The value determination in the pharmaceutical industry is unfairly held in an asymmetry of information with those knowing most skewing the debate and the dollars in their favour. This does not, for a moment mean that developing nations like India are ‘ignorant’ of the game for, it is a game. Public health bureaucrats do not understand business and many governments publicly claim an aversion to any association with the private sector while lining up for their dollar via foundations. Their worst 'public' enemy is markets. Experience has taught me that the more strident negotiators are in public, the greater the chances of a backroom deal. Key players have and will remain suspicious of each other. There’s money in manufactured confusion. There’s money in failure. There’s money in pretence.

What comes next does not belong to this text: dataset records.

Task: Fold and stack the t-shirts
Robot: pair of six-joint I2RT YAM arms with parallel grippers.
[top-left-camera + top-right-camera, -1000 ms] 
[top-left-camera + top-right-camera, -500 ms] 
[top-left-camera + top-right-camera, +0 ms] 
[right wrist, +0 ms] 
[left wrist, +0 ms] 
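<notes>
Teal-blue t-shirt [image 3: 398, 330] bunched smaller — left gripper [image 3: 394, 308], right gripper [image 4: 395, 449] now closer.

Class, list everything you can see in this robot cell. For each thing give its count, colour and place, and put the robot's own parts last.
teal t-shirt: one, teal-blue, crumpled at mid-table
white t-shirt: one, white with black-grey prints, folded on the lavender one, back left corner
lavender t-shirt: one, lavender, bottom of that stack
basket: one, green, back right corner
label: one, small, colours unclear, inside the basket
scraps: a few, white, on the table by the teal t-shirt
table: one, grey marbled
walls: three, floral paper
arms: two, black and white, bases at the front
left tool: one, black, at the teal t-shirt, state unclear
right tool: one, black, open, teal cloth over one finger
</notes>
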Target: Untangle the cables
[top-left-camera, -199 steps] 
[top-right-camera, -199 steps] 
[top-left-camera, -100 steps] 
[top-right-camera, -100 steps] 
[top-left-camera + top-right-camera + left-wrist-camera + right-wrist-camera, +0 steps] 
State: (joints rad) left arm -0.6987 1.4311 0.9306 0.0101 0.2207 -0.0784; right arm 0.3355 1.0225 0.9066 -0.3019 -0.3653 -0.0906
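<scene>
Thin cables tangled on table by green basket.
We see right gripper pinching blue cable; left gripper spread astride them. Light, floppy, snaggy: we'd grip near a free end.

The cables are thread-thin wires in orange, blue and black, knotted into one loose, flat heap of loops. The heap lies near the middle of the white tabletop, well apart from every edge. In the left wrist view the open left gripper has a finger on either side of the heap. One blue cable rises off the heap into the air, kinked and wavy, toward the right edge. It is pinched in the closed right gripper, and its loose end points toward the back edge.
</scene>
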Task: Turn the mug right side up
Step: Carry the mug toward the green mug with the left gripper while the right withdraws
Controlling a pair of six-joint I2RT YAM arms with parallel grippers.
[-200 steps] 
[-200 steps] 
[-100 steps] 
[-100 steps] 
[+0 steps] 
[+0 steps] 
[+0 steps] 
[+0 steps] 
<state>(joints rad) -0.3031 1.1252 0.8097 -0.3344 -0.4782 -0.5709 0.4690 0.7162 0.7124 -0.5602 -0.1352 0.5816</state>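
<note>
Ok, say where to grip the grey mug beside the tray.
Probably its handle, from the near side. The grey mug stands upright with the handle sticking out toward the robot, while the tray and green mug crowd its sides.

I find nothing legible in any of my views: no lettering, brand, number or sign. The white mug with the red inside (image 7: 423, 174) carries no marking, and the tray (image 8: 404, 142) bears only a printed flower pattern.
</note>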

The worst affected are patients and people especially in poor countries. They remain clueless about whether or not Big Pharma in their country or from outside is taking them for a ride. Steve Pearson, a Harvard lecturer turned non-profit head, proposes some actions. His shop, the Institute for Clinical and Economic Review (ICER), has one purpose - to secure prices of individual drugs under control and do the math about what is correct pricing. You would think his work would be welcomed with open arms. Wrong. He's up against patients and insurance companies who have called him everything, from an idealist to a scumbag to a rabble-rouser. Read here.
So, what is the way forward? There are a few, but to engage them in any meaningful way, India must stop pretending that all is well within and the enemy is the big, bad pharmaceutical industry and its corollary called market mechanism. Enable an environment of trust and empathy where primary health becomes a political priority for the entire country. Speak to people who understand markets and keep egos out.
(Views expressed by the author are personal.)